* [TASK TO COMPLETE] Show all lines containing "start" from the data below.

* [STORED DATA]
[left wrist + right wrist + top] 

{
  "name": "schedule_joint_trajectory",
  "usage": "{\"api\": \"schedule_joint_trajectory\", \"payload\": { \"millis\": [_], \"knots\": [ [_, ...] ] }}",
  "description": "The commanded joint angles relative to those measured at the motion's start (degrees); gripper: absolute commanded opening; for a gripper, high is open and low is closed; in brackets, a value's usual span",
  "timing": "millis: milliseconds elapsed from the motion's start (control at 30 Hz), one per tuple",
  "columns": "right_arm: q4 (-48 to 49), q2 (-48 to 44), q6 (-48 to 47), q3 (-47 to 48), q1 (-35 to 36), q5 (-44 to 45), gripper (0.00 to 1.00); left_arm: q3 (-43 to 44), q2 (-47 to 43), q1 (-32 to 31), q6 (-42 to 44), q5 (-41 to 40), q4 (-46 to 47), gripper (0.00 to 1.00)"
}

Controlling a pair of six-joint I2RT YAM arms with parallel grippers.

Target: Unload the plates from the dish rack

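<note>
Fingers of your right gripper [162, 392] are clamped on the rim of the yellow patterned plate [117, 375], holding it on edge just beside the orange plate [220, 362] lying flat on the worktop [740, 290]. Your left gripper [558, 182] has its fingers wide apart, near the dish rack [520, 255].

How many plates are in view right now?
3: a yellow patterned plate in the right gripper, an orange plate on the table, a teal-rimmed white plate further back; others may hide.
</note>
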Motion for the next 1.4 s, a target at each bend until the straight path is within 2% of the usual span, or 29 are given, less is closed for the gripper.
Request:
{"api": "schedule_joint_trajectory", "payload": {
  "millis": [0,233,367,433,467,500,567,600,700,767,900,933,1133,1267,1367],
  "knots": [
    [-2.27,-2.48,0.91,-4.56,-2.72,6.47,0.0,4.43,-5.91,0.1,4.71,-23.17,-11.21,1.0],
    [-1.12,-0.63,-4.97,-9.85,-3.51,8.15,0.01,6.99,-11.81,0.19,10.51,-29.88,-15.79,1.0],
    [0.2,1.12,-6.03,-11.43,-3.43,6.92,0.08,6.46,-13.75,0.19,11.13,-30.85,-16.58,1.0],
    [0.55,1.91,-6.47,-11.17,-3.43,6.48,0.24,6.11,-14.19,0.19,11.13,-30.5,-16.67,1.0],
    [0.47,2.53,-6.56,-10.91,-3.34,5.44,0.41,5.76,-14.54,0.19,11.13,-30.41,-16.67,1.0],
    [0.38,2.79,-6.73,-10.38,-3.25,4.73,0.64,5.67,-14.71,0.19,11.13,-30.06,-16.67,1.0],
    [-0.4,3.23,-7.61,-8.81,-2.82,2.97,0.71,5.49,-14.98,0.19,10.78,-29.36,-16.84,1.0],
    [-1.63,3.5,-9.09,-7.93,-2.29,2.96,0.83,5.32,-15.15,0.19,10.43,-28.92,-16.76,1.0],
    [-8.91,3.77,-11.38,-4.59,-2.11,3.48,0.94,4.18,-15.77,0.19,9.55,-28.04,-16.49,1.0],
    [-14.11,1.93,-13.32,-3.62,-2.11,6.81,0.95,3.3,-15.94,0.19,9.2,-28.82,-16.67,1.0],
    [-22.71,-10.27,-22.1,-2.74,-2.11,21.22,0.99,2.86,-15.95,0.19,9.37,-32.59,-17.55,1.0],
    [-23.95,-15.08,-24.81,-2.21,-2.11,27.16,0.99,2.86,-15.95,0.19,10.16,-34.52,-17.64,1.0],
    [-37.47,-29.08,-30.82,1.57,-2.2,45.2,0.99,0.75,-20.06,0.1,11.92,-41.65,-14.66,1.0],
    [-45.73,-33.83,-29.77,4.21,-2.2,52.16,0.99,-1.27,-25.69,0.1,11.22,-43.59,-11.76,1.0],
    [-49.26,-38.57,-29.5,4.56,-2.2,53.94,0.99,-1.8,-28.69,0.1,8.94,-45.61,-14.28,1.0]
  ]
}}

* [WRITTEN RESPONSE]
  "description": "The commanded joint angles relative to those measured at the motion's start (degrees); gripper: absolute commanded opening; for a gripper, high is open and low is closed; in brackets, a value's usual span",
  "timing": "millis: milliseconds elapsed from the motion's start (control at 30 Hz), one per tuple",

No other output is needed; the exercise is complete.